La IA y los humanos: más conocimiento, pero menos diálogo
La Inteligencia Artificial (IA) se ha hecho popular y parte de la vida, sin el escándalo que se preveía en películas o libros de ciencia ficción...
La Inteligencia Artificial (IA) se ha hecho popular y parte de la vida, sin el escándalo que se preveía en películas o libros de ciencia ficción. Paso a paso, esta tecnología encontró un nicho productivo, tal como ocurrió con otros aparatos y formas de hacer las cosas.
Evidentemente, esta tecnología no está exenta de controversia, tanto por su empleo profesional como por su uso casual. El caso más evidente es el primero: ¿hasta dónde podemos dejar una tarea en manos de un algoritmo? Pero incluso esta problemática no ha sido suficiente para detener el avance y adecuación de la IA en el área laboral.
En el ámbito social, encontramos dudas preconcebidas sobre la ética y el peligro de la enajenación mental ante un producto digital capaz de resolver casi cualquier duda. Debido a nuestra proverbial falta de moderación frente a un producto novedoso, corremos el peligro de no ser capaces de filtrar la información y dar por sentado que la respuesta de la IA es la única solución posible.
Sin embargo, aparte de esta problemática, hay un aspecto del que se habla poco, pero que es igual de preocupante: un subproducto de la IA, la ruptura con la realidad.

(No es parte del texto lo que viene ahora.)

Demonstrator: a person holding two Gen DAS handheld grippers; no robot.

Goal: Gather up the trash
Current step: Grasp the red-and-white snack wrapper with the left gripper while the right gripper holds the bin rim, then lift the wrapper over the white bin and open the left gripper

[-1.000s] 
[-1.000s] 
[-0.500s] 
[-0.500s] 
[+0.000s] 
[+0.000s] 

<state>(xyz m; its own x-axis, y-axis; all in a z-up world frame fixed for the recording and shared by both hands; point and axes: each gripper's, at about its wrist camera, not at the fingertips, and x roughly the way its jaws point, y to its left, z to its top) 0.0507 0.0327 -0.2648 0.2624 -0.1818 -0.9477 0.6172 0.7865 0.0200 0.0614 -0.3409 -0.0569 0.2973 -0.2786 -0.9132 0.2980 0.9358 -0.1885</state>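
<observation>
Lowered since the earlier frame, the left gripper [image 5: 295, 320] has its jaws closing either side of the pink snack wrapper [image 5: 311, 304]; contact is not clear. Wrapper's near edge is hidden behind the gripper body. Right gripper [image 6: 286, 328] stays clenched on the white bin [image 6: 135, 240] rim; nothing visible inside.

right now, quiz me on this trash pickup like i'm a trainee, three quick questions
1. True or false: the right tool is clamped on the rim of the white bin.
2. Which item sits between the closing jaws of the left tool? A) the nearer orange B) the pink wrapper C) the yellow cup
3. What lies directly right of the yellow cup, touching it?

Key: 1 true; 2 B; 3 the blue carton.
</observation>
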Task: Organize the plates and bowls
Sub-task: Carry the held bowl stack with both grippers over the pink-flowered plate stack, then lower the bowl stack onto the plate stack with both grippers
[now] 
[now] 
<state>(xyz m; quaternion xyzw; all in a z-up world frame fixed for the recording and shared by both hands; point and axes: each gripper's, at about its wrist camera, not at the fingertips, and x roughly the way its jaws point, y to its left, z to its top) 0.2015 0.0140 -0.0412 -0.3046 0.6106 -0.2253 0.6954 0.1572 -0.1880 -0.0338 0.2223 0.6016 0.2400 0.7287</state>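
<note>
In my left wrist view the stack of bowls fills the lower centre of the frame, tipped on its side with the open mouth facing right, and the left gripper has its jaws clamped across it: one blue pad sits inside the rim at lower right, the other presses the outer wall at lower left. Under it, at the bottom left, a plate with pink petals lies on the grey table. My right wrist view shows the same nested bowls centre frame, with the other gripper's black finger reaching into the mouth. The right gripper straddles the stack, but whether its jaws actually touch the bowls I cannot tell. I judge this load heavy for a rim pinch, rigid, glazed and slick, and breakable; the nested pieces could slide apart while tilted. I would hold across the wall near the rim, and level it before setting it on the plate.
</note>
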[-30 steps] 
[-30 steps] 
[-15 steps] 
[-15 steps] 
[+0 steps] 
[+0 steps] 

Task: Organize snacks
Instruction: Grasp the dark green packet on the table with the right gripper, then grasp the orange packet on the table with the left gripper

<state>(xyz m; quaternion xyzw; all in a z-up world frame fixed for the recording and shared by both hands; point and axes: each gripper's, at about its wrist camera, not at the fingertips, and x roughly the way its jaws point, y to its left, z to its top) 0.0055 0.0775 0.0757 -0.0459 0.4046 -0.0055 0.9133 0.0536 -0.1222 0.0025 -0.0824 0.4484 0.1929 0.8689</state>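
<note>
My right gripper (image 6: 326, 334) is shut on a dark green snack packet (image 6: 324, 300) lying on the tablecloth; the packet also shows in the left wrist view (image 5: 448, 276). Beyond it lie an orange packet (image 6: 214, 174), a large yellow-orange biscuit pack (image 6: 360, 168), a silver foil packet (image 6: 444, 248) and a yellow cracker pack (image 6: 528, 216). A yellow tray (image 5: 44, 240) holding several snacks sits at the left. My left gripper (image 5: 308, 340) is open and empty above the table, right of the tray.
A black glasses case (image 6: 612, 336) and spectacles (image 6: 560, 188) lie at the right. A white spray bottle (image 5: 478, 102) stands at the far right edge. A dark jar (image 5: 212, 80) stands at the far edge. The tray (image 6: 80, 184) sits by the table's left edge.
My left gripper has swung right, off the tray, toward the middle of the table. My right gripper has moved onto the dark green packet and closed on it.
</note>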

La IA —al menos la que encontramos al alcance del smartphone y la web— abre una interesante oportunidad de resolver nuestras dudas más simples o complejas sin apenas necesidad de hablar: simplemente escribimos un “prompt” que nos generará una respuesta que, si no es del todo satisfactoria, podemos reenfocar con una orden de menos de dos palabras.
Pero… ¿qué pasa cuando volvemos al mundo real?
Expertos han señalado la interesante problemática que genera el hecho de mantener diálogos con un ente digital sobre el cual no tenemos la necesidad de “agradar” o cuidar. En otras palabras, el uso de IA no nos aleja del conocimiento, sino de la capacidad de socializar y dialogar. Nos guste o no aceptarlo, es mucho más sencillo escribir (o dar una instrucción de voz) a un algoritmo que no se queja, que buscar el tiempo y las palabras adecuadas para dirigirse a un interlocutor que, a su vez, debe tener las mismas consideraciones con quien le pregunta.
A la larga, si esta situación no se reflexiona, podríamos perder la capacidad de entablar relaciones personales cercanas, porque (repetimos) es más sencillo lidiar con un algoritmo que no siente ni replica, que con un ser humano al cual se le debe respeto para que nos respete.
Vamos, viviríamos encerrados en una caja de resonancia, llena de dudas resueltas, claro está, pero sin la capacidad de discernir un punto de vista distinto al nuestro.
Y ahí sí tendríamos el problema que se plantea en películas y libros de ciencia ficción: una sociedad con inteligencia, pero artificial.